[PATCH] Optimize to_chars

Fri Aug 30 16:44:00 GMT 2019

On 30/08/19 17:01 +0100, Jonathan Wakely wrote:
>On 30/08/19 17:27 +0300, Antony Polukhin wrote:
>>Bunch of micro optimizations for std::to_chars:
>>* For base == 8 replacing the lookup in __digits table with arithmetic
>>computations leads to a same CPU cycles for a loop (exchanges two
>>movzx with 3 bit ops https://godbolt.org/z/RTui7m ).
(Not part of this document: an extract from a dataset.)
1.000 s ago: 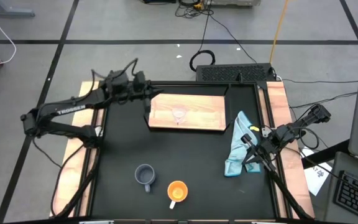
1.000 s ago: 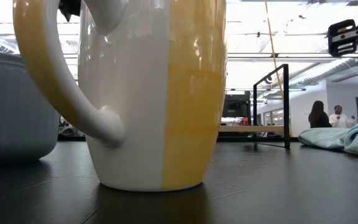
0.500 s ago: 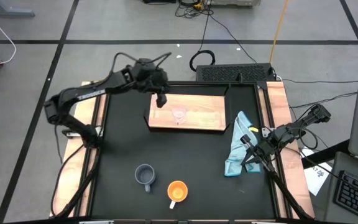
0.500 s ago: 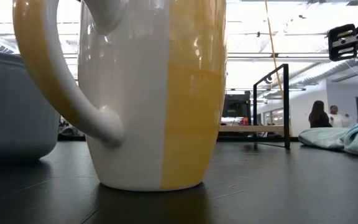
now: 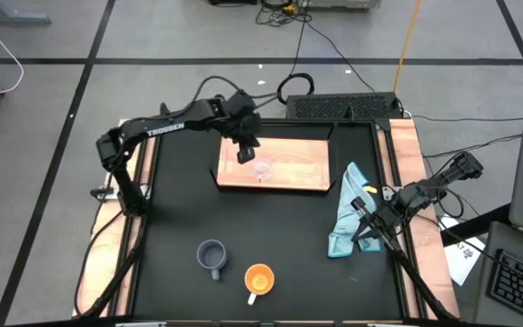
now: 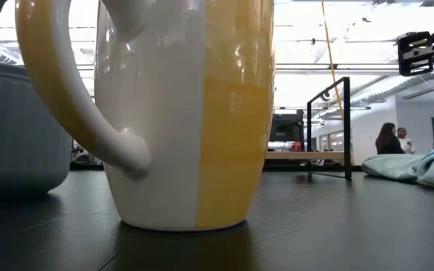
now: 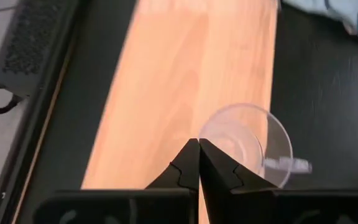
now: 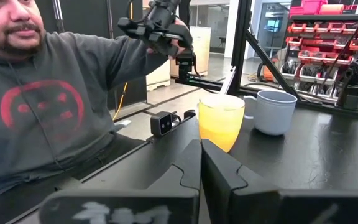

However this
>>saves 129 bytes of data and totally avoids a chance of cache misses on
>>__digits.
>>* For base == 16 replacing the lookup in __digits table with
>>arithmetic computations leads to a few additional instructions, but
>>totally avoids a chance of cache misses on __digits (- ~9 cache misses
>>for worst case) and saves 513 bytes of const data.
>>* Replacing __first[pos] and __first[pos - 1] with __first[1] and
>>__first[0] on final iterations saves ~2% of code size.
>>* Removing trailing '\0' from arrays of digits allows the linker to
>>merge the symbols (so that "0123456789abcdefghijklmnopqrstuvwxyz" and
>>"0123456789abcdef" could share the same address). This improves data
>>locality and reduces binary sizes.
>>* Using __detail::__to_chars_len_2 instead of a generic
>>__detail::__to_chars_len makes the operation O(1) instead of O(N). It
>>also makes the code two times shorter ( https://godbolt.org/z/Peq_PG)
>>.
>>
>>In sum: this significantly reduces the size of a binary (for about
>>4KBs only for base-8 conversion https://godbolt.org/z/WPKijS ), deals
>>with latency (CPU cache misses) without changing the iterations count
>>and without adding costly instructions into the loops.
>
>This is great, thanks.
>
>Have you tried comparing the improved code to libc++'s implementation?
>I believe they use precomputed arrays of digits, but they use larger
>arrays that allow 4 bytes to be written at once, which is considerably
>faster (and those precomputed arrays libe in libc++.so not in the
>header). Would we be better off keeping the precomputed arrays and
>expanding them to do 4-byte writes?
>
>Since we don't have a patch to do that, I think I'll commit yours. We
>can always go back to precomputed arrays later if somebody does that
>work.
>
>My only comments are on the changelog:
>
>>Changelog:
>>   * include/std/charconv (__detail::__to_chars_8,
>>   __detail::__to_chars_16): Replace array of precomputed digits
>
>When the list of changed functions is split across lines it should be
>like this:
>
>   * include/std/charconv (__detail::__to_chars_8)
>   (__detail::__to_chars_16): Replace array of precomputed digits
>
>i.e close the parentheses before the line break, and reopen on the
>next line.
>
>>   with arithmetic operations to avoid CPU cache misses. Remove
>>   zero termination from array of digits to allow symbol merge with
>>   generic implementation of __detail::__to_chars. Replace final
>>   offsets with constants. Use __detail::__to_chars_len_2 instead
>>   of a generic __detail::__to_chars_len.
>>   * include/std/charconv (__detail::__to_chars): Remove
>
>Don't repeat the asterisk and filename for later changes in the same
>file, i.e.
>
>   (__detail::__to_chars): Remove zero termination from array of digits.
>   (__detail::__to_chars_2): Leading digit is always '1'.
>
>There's no changelog entry for the changes to __to_chars_len_8 and
>__to_chars_len_16.

Oh, there's no separate __to_chars_len_16 function anyway, and you did
mention it as "Use __detail::__to_chars_len_2 instead ..." - sorry!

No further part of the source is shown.